A complete, exact copy of the data is the required answer.

________________________

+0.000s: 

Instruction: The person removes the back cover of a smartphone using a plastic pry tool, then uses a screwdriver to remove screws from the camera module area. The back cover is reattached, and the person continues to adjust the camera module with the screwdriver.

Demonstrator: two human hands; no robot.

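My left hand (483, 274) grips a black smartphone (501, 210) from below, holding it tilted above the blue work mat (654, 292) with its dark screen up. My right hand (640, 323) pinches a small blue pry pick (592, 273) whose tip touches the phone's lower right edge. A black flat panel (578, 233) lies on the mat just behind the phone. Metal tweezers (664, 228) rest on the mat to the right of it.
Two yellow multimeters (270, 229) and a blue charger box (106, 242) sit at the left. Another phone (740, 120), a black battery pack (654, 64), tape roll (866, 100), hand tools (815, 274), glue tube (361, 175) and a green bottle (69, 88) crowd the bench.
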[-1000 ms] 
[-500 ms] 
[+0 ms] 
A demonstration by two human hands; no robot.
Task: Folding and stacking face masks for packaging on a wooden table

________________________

**Task result**:
+0.000s: 

Instruction: The person removes the back cover of a smartphone using a plastic pry tool, then uses a screwdriver to remove screws from the camera module area. The back cover is reattached, and the person continues to adjust the camera module with the screwdriver.

Demonstrator: two human hands; no robot.

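My left hand (483, 274) grips a black smartphone (501, 210) from below, holding it tilted above the blue work mat (654, 292) with its dark screen up. My right hand (640, 323) pinches a small blue pry pick (592, 273) whose tip touches the phone's lower right edge. A black flat panel (578, 233) lies on the mat just behind the phone. Metal tweezers (664, 228) rest on the mat to the right of it.
Two yellow multimeters (270, 229) and a blue charger box (106, 242) sit at the left. Another phone (740, 120), a black battery pack (654, 64), tape roll (866, 100), hand tools (815, 274), glue tube (361, 175) and a green bottle (69, 88) crowd the bench.
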[-1000 ms] 
[-500 ms] 
[+0 ms] 
A demonstration by two human hands; no robot.
Task: Folding and stacking face masks for packaging on a wooden table

The answer contains nothing further.